YOUR ASSIGNMENT = In the listing that follows, count every line with the word "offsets" in it and write only the total.

MATERIAL FOR THIS EXERCISE =
*** Block opens ***

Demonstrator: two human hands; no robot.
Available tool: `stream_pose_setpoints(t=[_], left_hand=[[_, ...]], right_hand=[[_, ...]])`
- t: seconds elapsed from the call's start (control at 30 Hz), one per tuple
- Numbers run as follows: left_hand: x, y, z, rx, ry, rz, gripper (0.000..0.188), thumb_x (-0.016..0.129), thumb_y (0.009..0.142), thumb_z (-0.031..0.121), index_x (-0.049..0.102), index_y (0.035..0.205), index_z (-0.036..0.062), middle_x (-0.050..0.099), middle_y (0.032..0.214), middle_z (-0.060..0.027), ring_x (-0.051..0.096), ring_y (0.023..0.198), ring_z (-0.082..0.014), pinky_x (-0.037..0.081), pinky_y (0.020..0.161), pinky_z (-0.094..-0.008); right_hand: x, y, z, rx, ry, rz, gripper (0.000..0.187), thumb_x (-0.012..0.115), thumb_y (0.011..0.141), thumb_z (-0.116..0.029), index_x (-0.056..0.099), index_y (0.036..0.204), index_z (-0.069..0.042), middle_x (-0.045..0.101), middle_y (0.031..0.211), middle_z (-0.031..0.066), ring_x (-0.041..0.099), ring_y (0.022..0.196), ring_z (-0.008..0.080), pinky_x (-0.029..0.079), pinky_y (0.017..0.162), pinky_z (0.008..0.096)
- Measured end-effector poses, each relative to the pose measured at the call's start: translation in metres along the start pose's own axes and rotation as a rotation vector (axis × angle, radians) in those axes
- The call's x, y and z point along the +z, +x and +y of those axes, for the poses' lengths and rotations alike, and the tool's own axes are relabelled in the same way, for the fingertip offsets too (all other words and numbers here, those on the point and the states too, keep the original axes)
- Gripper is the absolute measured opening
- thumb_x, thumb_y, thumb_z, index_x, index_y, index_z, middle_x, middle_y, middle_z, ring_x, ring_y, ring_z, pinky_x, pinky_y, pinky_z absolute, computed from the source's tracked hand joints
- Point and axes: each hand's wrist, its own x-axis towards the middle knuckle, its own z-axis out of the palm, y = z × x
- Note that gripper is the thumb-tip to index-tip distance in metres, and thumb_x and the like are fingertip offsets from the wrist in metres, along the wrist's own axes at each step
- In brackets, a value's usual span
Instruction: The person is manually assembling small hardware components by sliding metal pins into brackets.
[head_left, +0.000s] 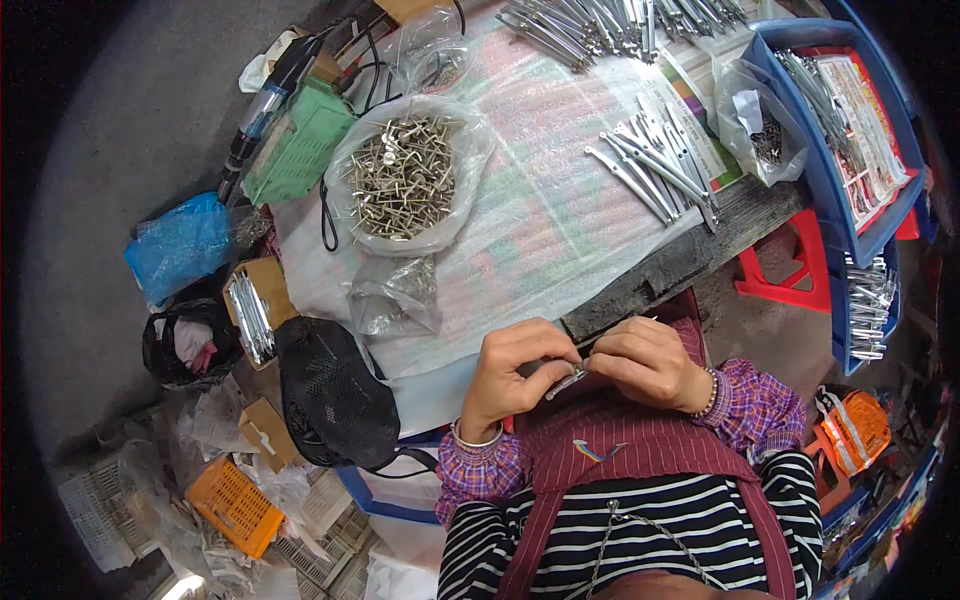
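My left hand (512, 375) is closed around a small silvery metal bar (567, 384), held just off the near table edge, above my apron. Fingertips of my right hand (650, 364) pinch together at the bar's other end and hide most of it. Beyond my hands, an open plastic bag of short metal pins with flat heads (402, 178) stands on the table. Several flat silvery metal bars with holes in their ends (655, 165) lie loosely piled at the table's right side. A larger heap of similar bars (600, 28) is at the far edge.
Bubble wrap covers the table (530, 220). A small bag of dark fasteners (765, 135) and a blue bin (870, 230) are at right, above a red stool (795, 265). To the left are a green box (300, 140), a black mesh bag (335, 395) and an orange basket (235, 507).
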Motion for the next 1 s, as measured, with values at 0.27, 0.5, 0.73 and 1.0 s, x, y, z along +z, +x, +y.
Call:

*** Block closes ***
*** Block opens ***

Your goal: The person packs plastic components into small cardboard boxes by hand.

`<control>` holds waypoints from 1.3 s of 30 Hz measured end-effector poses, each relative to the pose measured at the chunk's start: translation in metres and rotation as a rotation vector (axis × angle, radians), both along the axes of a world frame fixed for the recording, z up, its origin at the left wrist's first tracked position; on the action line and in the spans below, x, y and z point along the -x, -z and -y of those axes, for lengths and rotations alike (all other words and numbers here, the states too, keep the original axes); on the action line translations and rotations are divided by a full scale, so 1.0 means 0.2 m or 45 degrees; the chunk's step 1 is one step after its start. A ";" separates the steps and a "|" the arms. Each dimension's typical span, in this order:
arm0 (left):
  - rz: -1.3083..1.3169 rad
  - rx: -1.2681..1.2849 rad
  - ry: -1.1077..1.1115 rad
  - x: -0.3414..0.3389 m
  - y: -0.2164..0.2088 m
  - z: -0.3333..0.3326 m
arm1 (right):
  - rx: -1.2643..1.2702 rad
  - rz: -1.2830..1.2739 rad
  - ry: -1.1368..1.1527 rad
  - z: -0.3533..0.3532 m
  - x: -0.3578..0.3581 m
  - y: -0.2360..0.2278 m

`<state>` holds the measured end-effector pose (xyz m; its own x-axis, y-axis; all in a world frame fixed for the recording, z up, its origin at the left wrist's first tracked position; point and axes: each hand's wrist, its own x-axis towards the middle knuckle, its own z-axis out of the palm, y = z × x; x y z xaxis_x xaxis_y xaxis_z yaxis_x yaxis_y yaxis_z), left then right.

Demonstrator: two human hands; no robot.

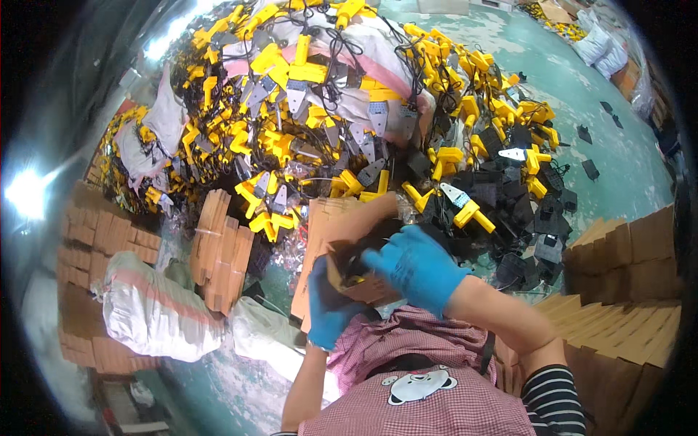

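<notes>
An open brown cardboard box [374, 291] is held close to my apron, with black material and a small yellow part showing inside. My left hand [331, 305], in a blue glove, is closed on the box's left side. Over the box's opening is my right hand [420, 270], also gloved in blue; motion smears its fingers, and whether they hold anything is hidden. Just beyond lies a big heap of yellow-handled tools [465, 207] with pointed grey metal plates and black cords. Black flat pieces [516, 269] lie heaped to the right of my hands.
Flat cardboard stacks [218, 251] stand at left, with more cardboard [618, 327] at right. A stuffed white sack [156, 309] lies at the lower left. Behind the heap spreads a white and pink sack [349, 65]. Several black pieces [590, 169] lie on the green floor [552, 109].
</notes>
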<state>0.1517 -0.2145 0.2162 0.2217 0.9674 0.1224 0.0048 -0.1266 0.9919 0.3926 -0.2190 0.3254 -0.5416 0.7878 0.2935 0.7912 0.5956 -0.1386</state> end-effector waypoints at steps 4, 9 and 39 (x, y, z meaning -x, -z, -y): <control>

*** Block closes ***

OUTPUT FOR THIS EXERCISE = 2